Die italienischen Behörden haben seit 2014 die Zahl der Unterbringungsplätze deutlich erhöht; gleichzeitig sind die Ankunftszahlen in der jüngeren Vergangenheit deutlich zurückgegangen (Schweizerische Flüchtlingshilfe, Aktuelle Situation für Asylsuchende in Italien, 8.5.2019, S. 12). Es ist weder vorgetragen noch aus den dem Gericht vorliegenden Erkenntnismitteln zu ersehen, dass aktuell besonders schutzbedürftige Personengruppen in Italien entgegen dieser Zusicherung nicht angemessen untergebracht und versorgt werden würden. In den Erstaufnahmeeinrichtungen sind Plätze für Familien und allein reisende Frauen mit Kindern vorgesehen, auf Vulnerabilität und Familieneinheit wird geachtet (Länderinformationsblatt S. 6, 7). Darüber hinaus ist sichergestellt, dass die Verfahren von besonders schutzbedürftigen Personen priorisiert bearbeitet werden (AIDA, Country Report, Italy, April 2019, S. 68).
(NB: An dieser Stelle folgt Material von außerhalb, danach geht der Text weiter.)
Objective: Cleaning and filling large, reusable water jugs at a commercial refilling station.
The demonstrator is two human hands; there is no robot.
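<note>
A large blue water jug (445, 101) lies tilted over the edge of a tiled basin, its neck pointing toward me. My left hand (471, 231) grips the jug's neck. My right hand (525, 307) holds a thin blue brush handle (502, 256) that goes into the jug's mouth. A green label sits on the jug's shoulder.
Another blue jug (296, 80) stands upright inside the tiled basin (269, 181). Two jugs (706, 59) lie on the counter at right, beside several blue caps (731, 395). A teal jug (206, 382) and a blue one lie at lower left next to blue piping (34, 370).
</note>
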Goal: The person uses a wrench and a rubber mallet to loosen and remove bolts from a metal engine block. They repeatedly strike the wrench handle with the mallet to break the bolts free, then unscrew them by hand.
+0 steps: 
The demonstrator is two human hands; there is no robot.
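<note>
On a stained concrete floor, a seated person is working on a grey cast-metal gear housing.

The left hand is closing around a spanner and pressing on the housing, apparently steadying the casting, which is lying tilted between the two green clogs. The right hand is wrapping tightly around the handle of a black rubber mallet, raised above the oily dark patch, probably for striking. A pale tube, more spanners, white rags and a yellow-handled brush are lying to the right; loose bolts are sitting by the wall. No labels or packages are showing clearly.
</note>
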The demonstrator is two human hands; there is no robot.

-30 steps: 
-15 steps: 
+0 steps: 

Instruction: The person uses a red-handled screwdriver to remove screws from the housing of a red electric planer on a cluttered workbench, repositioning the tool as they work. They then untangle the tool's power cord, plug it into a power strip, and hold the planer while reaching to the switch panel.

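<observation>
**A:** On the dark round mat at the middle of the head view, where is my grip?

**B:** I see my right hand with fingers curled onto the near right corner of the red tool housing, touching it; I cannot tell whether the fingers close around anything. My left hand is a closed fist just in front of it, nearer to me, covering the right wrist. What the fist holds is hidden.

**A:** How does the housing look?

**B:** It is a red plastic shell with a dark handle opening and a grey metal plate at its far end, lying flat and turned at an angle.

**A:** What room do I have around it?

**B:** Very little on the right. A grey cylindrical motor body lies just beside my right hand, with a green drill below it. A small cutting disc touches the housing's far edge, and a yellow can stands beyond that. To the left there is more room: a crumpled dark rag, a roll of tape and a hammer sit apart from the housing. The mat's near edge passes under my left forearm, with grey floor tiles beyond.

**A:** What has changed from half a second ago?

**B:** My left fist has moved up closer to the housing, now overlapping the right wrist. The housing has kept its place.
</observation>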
Im Übrigen ist den italienischen Behörden im vorliegenden Verfahren schon im Rahmen des Wiederaufnahmeersuchens durch die Antragsgegnerin mitgeteilt worden, dass es sich hier um eine Familie mit (Klein-)Kindern handelt. Die italienischen Behörden haben dies auch zur Kenntnis genommen, wie sich aus dem Schreiben des dortigen Innenministeriums vom 17. April 2019 ergibt. Das Gericht geht daher davon aus, dass den Antragstellerinnen zeitnah nach ihrer Rückkehr nach Italien eine geeignete Unterkunft zur Verfügung gestellt werden wird und ihnen weder materielle Not noch Obdachlosigkeit droht (VG Würzburg, B.v. 16.4.2019 – W 10 S 19.50280 – juris Rn. 41 ff.; VG Ansbach, B.v. 15.4.2019 – AN 14 S 19.50278 – juris Rn. 31; VG Trier, B.v. 5.4.2019 – 7 L 1263/19.TR – juris LS 2; VG Düsseldorf, B.v. 4.4.2019 – 15 L 3696/18.A – juris LS 4).
Der Antrag war daher mit der Kostenfolge des § 154 Abs. 1 VwGO abzulehnen. Gerichtskosten werden nicht erhoben (§ 83 b AsylG).
Dieser Beschluss ist unanfechtbar (§ 80 AsylG).